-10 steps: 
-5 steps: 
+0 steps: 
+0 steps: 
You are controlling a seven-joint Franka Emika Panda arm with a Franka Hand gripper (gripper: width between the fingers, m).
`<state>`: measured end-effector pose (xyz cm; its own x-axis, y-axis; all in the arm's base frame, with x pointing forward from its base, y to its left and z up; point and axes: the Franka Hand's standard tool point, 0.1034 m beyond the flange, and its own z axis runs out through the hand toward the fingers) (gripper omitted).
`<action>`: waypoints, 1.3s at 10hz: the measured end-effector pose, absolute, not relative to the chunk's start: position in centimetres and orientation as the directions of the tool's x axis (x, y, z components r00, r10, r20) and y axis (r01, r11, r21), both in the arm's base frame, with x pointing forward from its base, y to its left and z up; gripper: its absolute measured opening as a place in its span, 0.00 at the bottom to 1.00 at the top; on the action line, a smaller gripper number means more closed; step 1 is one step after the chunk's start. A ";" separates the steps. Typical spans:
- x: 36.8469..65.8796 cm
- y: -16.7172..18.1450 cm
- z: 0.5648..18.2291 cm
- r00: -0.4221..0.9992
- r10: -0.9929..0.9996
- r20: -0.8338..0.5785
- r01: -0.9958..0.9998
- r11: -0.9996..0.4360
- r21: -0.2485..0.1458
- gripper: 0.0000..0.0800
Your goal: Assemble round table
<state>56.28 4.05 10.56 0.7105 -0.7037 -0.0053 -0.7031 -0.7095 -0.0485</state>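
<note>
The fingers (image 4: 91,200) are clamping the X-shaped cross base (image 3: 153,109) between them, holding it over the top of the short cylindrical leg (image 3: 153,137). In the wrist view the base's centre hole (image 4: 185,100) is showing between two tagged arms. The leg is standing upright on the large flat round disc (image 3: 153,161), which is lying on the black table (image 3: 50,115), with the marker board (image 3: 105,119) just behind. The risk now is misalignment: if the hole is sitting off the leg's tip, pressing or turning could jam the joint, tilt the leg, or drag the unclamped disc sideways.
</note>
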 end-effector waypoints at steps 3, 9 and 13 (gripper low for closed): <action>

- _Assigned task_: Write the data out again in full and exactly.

- _Task answer_:
-10 steps: 
-5 steps: 
+0 steps: 
+0 steps: 
You are controlling a seven-joint Franka Emika Panda arm with a Franka Hand gripper (gripper: width between the fingers, m).
`<state>`: measured end-effector pose (xyz cm; its own x-axis, y-axis; all in the arm's base frame, with x pointing forward from its base, y to its left and z up; point and axes: the Franka Hand's standard tool point, 0.1034 m beyond the flange, and its own z axis runs out through the hand toward the fingers) (gripper omitted).
`<action>`: waypoints, 1.3s at 10hz: the measured end-effector pose, absolute, not relative to the chunk's start: position in centimetres and orientation as the directions of the tool's x axis (x, y, z components r00, r10, r20) and y axis (r01, r11, r21), both in the arm's base frame, with x pointing forward from its base, y to its left and z up; gripper: its absolute measured opening as a place in its span, 0.00 at the bottom to 1.00 at the top; on the action line, a smaller gripper number means more closed; step 1 is one step after the chunk's start. A ";" separates the steps. Typical spans:
- x: 36.8469..65.8796 cm
- y: -16.7172..18.1450 cm
- z: 0.5648..18.2291 cm
- r00: -0.4221..0.9992
- r10: -0.9929..0.9996
- r20: -0.8338..0.5785
- r01: -0.9958..0.9998
- r11: -0.9996..0.4360
- r21: -0.2485..0.1458
- gripper: 0.0000..0.0800
Your goal: Assemble round table
<state>56.28 4.05 10.56 0.7105 -0.7037 -0.0053 -0.7031 -0.7095 -0.0485</state>
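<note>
The fingers (image 4: 91,200) are clamping the X-shaped cross base (image 3: 153,109) between them, holding it over the top of the short cylindrical leg (image 3: 153,137). In the wrist view the base's centre hole (image 4: 185,100) is showing between two tagged arms. The leg is standing upright on the large flat round disc (image 3: 153,161), which is lying on the black table (image 3: 50,115), with the marker board (image 3: 105,119) just behind. The risk now is misalignment: if the hole is sitting off the leg's tip, pressing or turning could jam the joint, tilt the leg, or drag the unclamped disc sideways.
</note>
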 end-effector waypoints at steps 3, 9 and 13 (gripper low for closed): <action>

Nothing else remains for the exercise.